# Recovering Wounded Bears



## jerry russell (Jan 24, 2018)

With another bear season behind us, I thought I would post up some info that might be helpful should you find yourself in the situation of a wounded bear that can't be located.

I am a member of the blood dog network in Georgia and every year we talk to several hunters that have lost bears to wounding and never thought to call in a blood dog to assist. The truth is there is a pretty big shortage of blood dogs in the mountain counties as compared to Central and South Georgia. Some counties down there have 4 dogs listed in the tracking network.  The trackers listed in the Northern areas of Georgia cover as many as 10 counties and I am one of those.  We even get calls to track as far away Tennessee and Kentucky.  The point being that a tracker may not be close and to compound the matter, many of thedeer tracking handlers wont allow their dogs to track bear and hogs. Some dogs simply will have no part in tracking a bear.

Our tracks for bears are most often for archery hunters but we do get a few for rifle hunters too.  When we encounter hunters that didn't call we are often told that since the bears was tracked a 1/4-1/2 mile that it was not recoverable when this is just simply not the case.  A bear is arguably one of the easiest big game animals to dispatch with a well placed shot but at the same time a poorly hit one can travel miles before dropping over dead.  They often don't bleed well and this is often mistaken for a non lethal wound.  A bear is extremely easy to track for a well trained dog- even when there is no blood.  A good cold nosed dog can work 36+ hours post shot but obviously sooner is better.

I say all this to encourage everyone to look at the GON blood dog list and find a tracker far in advance of the bear season that is willing to track bears. Find a back up as well because during the deer rut we are often backed up by 3-5 calls per day.  

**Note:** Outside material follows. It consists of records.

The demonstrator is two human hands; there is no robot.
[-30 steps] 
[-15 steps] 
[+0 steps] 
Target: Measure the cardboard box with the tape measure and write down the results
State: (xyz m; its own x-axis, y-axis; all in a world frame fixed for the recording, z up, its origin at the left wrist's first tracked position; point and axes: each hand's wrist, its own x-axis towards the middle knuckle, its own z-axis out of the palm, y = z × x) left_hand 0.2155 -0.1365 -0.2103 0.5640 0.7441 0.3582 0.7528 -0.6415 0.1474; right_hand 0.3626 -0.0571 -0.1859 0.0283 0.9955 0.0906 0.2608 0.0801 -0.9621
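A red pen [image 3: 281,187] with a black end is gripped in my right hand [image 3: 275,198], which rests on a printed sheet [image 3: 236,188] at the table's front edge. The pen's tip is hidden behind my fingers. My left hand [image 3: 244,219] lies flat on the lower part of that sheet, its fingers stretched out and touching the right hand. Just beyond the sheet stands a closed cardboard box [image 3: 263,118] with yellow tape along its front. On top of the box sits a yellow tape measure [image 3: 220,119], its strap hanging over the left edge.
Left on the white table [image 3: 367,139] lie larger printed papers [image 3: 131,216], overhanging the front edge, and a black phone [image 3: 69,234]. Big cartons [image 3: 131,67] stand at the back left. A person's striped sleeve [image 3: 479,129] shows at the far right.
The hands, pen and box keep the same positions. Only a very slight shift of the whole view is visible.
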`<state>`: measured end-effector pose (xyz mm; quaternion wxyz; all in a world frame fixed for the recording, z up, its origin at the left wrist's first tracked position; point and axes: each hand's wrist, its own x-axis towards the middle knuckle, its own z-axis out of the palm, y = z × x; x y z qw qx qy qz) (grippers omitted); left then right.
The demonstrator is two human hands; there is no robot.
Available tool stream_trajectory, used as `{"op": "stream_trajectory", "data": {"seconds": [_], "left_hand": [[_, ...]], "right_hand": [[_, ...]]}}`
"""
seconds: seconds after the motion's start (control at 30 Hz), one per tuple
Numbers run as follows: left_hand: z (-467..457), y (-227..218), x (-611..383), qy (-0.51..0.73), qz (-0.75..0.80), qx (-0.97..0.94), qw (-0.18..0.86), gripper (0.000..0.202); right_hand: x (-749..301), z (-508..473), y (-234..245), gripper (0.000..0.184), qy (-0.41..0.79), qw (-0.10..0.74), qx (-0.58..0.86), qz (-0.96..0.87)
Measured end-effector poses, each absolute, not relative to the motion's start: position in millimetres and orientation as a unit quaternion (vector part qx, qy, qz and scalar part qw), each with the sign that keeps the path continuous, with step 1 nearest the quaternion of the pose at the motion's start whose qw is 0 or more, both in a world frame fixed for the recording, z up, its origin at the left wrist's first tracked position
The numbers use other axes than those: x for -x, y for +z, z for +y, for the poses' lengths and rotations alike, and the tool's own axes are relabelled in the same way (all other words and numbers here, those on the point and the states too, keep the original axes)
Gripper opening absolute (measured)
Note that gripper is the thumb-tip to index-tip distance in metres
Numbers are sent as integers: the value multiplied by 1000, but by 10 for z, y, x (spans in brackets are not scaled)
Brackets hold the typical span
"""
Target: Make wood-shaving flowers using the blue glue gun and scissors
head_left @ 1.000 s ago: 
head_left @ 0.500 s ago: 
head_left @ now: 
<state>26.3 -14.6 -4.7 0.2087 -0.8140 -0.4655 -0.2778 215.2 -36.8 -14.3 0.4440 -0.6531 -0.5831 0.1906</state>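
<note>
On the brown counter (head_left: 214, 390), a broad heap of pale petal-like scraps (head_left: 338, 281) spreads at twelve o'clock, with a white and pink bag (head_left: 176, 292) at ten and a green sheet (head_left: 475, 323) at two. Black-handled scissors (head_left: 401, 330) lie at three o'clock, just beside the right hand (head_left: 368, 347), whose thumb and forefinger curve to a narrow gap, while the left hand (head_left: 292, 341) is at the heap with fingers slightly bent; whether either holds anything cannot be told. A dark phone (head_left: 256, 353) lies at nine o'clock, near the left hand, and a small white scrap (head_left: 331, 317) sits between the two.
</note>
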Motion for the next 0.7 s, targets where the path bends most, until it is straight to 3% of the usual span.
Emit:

Lastly, it is very difficult to know exactly where an arrow or bullet hits on a bear at times. Even in good lighting conditions that big black blob can seem to swallow an arrow making a great hit poor and a poor hit look great.  I have multiple hunters report great hits on bears that turn out not so great and even a couple that thought they missed only to have the tracking dog find the bear very dead a short distance away.  When in doubt, consider calling in a dog.  Never ever give up on a bear that you know you hit well enough to kill it without calling in a dog.  We have recovered several that were dead as far away as 3.2 miles and recoveries at 1/2 to 1 mile are common on gut shot bears that are pushed by the hunter.  These are often still alive 20+ Hours. 

Here a few pictures of a good blood dog at work on several bears that would never have been recovered without him.  A great dog can really turn a bad day into a happy ending. There are several GREAT dogs available in Georgia to help you.

To find a tracker near you, you can search the GON list or go to unitedblooodtrackers.org and then click on "find a tracker" page.

Good luck in the coming bear season and I hope this information is helpful should you ever need the help.


----------



## northgeorgiasportsman (Jan 24, 2018)

That's a fine looking hound you got there.  Thanks for sharing.


----------



## jerry russell (Jan 24, 2018)

northgeorgiasportsman said:


> That's a fine looking hound you got there.  Thanks for sharing.



Thanks.  He is four years old now.  He worked his first bear camp with me at 9 months old and recovered a dozen bears in a week.  A hard working dog for sure.


----------



## jbogg (Jan 24, 2018)

Great info Jerry!  Thanks for sharing.  Along those lines, what is your opinion on shot placement?  I have seen a lot of different opinions on the web.  The diagram recommends holding on “the middle of the middle”, but others have said hold about 4” forward of that point.  I am still working towards my first one so I would be interested to hear the opinions of some experienced bear hunters.


----------



## Buckman18 (Jan 24, 2018)

Jbogg, I know you directed that Q at Jerry, but I hold just forward of that dot. Some of the bears we've shoulder shot have ran and ran and ran. ALL the bears we have shot slightly forward of center punched went practically no where.


----------



## Big7 (Jan 24, 2018)

Good looking dog!

I want to know if bear is good to eat?

Not really abundant in my woods and I would have to go way north or south to get one.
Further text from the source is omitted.